→ **EXERCISE**: Please print the entries below exactly, from the line with "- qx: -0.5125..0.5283" through the line with "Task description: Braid", including both of those lines and leaving out all others.
[THE INPUT]
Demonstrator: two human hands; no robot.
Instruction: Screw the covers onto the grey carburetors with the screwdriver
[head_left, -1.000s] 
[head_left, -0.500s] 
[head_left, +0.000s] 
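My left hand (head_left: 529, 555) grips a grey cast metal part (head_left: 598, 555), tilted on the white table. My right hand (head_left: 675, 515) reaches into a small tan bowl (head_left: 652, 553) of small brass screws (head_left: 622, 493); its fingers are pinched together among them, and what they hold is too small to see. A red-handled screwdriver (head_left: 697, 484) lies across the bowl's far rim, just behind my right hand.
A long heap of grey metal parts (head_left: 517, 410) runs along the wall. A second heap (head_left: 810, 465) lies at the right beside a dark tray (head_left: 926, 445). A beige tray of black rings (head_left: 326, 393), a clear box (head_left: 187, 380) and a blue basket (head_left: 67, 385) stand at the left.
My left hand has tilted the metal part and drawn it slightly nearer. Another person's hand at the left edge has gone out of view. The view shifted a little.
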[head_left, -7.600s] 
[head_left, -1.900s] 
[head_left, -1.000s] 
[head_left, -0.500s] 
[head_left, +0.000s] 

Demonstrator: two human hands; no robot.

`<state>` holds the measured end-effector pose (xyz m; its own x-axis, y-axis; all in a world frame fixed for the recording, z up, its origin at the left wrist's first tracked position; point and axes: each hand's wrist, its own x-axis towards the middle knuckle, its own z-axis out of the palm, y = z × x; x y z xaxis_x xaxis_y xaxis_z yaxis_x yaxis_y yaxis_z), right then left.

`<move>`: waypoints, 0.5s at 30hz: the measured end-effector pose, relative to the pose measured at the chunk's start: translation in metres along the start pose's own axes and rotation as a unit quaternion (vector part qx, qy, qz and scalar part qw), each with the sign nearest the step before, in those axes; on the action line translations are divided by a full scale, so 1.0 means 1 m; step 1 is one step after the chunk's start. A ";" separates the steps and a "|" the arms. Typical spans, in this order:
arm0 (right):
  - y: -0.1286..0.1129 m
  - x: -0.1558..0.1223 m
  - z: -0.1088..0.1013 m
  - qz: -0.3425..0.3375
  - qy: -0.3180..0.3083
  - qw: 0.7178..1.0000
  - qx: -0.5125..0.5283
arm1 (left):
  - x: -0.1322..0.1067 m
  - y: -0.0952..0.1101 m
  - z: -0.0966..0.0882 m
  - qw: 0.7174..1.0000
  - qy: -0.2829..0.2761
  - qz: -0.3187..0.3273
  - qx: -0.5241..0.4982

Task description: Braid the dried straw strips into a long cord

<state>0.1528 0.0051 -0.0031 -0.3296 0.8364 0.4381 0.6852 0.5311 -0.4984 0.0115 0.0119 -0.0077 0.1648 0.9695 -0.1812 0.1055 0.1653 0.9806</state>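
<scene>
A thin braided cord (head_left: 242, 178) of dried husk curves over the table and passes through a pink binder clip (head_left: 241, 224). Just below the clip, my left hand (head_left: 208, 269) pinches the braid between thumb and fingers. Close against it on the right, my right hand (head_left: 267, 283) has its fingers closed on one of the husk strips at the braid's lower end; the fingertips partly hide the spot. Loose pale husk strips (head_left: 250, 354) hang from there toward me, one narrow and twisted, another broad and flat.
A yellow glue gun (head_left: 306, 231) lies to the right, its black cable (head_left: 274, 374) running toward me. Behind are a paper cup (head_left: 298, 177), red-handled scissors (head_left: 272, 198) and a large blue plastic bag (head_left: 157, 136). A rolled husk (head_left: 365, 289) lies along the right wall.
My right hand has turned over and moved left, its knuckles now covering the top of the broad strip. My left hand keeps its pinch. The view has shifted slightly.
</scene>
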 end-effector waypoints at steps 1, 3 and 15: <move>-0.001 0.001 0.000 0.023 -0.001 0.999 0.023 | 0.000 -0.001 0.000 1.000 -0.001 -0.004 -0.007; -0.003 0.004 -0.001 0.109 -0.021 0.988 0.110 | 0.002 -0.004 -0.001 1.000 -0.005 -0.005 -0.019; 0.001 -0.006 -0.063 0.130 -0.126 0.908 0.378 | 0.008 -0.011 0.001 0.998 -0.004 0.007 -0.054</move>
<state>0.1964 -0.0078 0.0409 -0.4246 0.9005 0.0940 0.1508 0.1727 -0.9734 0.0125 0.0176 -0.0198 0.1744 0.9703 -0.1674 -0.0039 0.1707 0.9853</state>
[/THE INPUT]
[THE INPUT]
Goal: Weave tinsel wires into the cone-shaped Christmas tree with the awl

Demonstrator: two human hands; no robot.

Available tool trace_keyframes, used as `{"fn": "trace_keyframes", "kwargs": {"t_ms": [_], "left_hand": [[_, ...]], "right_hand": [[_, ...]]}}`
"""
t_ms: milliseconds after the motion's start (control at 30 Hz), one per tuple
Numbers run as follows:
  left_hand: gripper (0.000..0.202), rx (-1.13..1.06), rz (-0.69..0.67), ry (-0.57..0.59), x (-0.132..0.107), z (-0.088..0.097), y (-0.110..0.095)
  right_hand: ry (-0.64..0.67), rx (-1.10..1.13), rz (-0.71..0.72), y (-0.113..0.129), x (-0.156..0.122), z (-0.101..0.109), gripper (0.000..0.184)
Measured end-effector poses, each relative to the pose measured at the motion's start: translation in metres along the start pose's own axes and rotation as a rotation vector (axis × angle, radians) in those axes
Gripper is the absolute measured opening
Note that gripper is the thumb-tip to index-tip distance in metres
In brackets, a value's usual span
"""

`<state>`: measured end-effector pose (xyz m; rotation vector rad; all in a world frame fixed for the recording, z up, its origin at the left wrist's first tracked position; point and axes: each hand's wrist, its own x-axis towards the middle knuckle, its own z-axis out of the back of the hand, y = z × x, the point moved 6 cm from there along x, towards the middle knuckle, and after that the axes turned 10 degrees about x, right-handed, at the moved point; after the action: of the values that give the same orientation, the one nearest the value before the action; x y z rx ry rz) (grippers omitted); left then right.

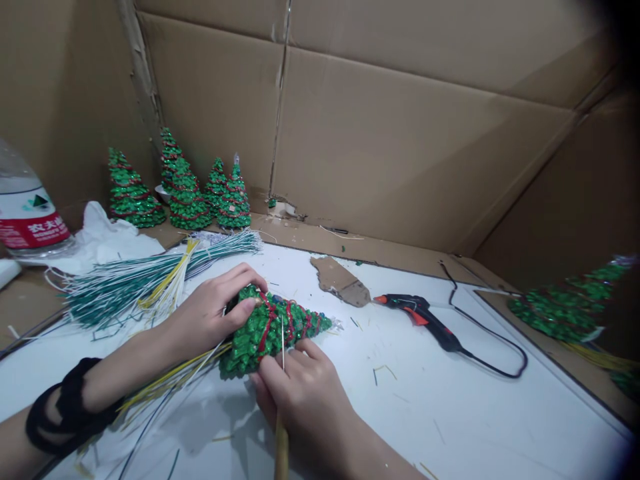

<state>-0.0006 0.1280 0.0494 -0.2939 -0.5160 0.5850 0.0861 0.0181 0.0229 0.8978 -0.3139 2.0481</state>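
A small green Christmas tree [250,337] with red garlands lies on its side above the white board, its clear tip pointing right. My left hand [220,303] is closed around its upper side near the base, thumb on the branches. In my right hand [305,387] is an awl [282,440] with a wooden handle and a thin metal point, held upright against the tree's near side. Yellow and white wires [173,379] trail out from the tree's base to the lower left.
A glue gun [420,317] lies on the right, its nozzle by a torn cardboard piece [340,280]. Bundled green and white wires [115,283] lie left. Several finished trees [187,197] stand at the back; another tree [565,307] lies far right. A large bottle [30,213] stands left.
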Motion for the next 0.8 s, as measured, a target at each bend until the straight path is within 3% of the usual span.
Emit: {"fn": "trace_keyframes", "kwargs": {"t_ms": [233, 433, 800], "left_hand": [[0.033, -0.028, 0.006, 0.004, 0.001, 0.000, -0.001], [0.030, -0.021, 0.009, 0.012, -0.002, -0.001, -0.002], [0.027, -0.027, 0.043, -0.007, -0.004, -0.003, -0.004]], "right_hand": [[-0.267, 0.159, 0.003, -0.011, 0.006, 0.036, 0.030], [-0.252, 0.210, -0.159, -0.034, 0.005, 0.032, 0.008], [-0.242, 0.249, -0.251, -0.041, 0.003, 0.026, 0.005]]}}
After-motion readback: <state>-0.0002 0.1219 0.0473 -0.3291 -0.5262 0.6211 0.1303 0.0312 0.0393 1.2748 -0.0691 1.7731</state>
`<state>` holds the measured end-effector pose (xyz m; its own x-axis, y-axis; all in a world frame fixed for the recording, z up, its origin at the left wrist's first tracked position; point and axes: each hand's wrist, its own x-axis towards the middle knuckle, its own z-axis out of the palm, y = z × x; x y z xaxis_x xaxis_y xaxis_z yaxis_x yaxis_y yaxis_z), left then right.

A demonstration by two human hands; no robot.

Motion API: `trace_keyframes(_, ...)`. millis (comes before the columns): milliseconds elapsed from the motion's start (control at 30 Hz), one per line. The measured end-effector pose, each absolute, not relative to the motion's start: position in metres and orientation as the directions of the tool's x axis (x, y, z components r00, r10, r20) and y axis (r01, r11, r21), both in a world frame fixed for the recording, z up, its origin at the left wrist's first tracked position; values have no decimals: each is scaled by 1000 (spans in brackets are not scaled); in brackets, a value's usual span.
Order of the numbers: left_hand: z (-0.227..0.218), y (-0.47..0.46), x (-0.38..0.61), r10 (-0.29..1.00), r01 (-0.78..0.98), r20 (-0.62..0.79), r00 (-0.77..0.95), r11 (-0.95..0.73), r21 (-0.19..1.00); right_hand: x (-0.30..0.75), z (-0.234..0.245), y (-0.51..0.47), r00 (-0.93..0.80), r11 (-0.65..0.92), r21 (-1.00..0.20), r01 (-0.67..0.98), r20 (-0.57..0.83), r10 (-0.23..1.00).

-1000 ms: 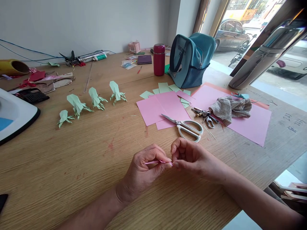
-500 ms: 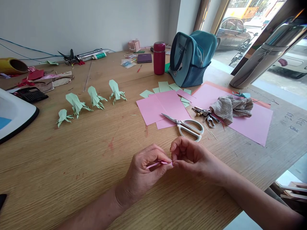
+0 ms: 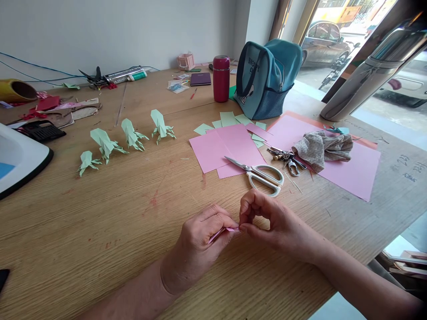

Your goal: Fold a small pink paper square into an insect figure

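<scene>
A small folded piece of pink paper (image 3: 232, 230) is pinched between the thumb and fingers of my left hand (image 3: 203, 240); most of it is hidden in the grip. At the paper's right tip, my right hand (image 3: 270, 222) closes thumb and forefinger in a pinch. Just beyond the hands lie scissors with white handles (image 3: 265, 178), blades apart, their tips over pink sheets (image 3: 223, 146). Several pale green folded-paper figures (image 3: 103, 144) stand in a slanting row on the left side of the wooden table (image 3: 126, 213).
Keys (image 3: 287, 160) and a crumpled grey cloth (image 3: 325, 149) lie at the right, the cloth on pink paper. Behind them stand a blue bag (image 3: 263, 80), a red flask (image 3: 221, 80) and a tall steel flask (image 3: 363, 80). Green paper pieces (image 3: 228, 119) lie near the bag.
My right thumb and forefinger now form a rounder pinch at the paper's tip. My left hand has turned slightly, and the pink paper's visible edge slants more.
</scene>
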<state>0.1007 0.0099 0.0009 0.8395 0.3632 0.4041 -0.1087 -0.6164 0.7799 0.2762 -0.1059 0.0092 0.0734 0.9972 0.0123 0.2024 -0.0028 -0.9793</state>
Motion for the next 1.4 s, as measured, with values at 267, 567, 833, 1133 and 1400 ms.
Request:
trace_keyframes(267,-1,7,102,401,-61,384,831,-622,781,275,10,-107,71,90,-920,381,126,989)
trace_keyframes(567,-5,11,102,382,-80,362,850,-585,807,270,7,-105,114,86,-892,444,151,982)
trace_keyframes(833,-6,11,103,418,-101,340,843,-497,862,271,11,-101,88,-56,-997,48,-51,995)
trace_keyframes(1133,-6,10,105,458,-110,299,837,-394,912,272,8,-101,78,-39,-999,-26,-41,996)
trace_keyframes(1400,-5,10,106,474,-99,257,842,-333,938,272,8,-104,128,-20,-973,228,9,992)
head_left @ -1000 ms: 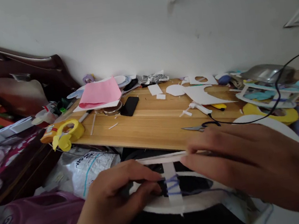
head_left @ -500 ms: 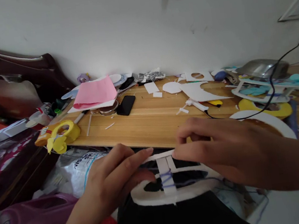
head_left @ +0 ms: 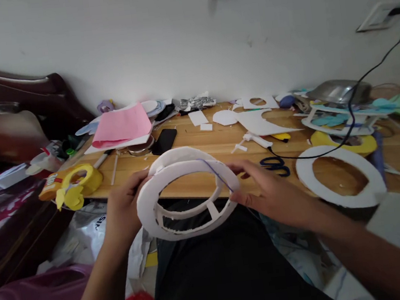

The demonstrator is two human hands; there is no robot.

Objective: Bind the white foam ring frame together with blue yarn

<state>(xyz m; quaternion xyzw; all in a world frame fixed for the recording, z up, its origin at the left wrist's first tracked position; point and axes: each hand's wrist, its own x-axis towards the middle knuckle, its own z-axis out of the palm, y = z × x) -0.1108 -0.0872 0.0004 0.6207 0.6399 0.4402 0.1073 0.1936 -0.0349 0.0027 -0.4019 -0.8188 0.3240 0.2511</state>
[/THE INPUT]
→ **ANSWER TO THIS TASK**:
  - qx: -0.5125..0.5283
arm1 (left):
  - x: -0.1322..0.1067 m
  - y: -0.0952..0.1101 m
  - z: -0.0966..0.0882 m
  - qw: 0.7174..1.0000
  - qy: -0.2829..0.2761
  - qz: -0.3187..0.3273
  - qx: -0.5241..0.4982

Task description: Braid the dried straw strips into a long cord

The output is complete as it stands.